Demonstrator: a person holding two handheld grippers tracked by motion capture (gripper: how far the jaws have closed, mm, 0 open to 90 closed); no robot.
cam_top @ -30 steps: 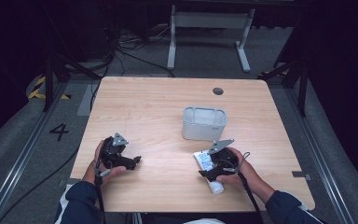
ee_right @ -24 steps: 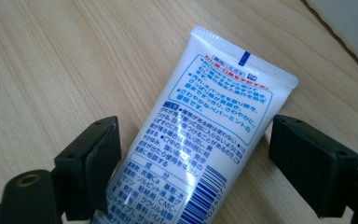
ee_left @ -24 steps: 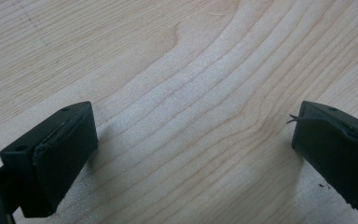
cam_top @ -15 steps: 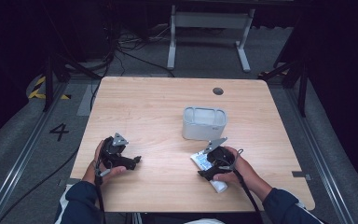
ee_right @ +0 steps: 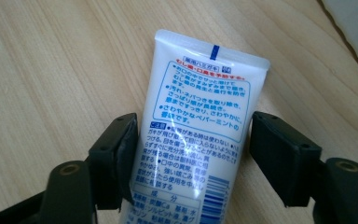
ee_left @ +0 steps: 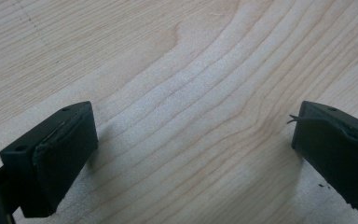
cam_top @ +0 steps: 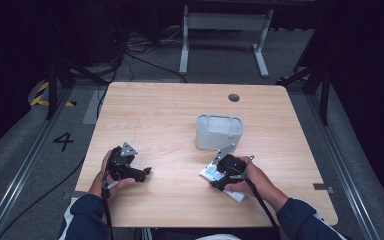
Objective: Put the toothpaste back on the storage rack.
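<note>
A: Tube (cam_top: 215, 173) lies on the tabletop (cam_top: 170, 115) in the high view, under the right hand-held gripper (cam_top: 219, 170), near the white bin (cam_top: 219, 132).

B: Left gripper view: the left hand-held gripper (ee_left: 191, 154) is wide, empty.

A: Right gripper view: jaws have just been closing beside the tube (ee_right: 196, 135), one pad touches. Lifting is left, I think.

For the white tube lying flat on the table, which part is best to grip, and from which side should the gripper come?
Probably grip the tube across its flat printed body, coming from above along its length. It lies flat on the table, so only its two long edges are free. The right gripper straddles them already; its jaws have just been closing, one pad at an edge, the other still apart.
</note>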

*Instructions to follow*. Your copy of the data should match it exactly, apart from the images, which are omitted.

*Reply to the exercise*.
Demonstrator: a person holding two handheld grippers tracked by motion capture (gripper: how far the jaws have closed, mm, 0 open to 90 closed); no robot.
cam_top @ -30 steps: 
ee_right @ -24 steps: 
ee_left @ -24 steps: 
cam_top @ -15 steps: 
ee_right @ +0 steps: 
ee_left @ +0 steps: 
cam_top @ +0 steps: 
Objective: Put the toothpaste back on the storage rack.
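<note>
A: Tube (cam_top: 215, 173) lies on the tabletop (cam_top: 170, 115) in the high view, under the right hand-held gripper (cam_top: 219, 170), near the white bin (cam_top: 219, 132).

B: Left gripper view: the left hand-held gripper (ee_left: 191, 154) is wide, empty.

A: Right gripper view: jaws have just been closing beside the tube (ee_right: 196, 135), one pad touches. Lifting is left, I think.

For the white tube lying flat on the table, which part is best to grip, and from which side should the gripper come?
Probably grip the tube across its flat printed body, coming from above along its length. It lies flat on the table, so only its two long edges are free. The right gripper straddles them already; its jaws have just been closing, one pad at an edge, the other still apart.
</note>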

With that, the answer is done.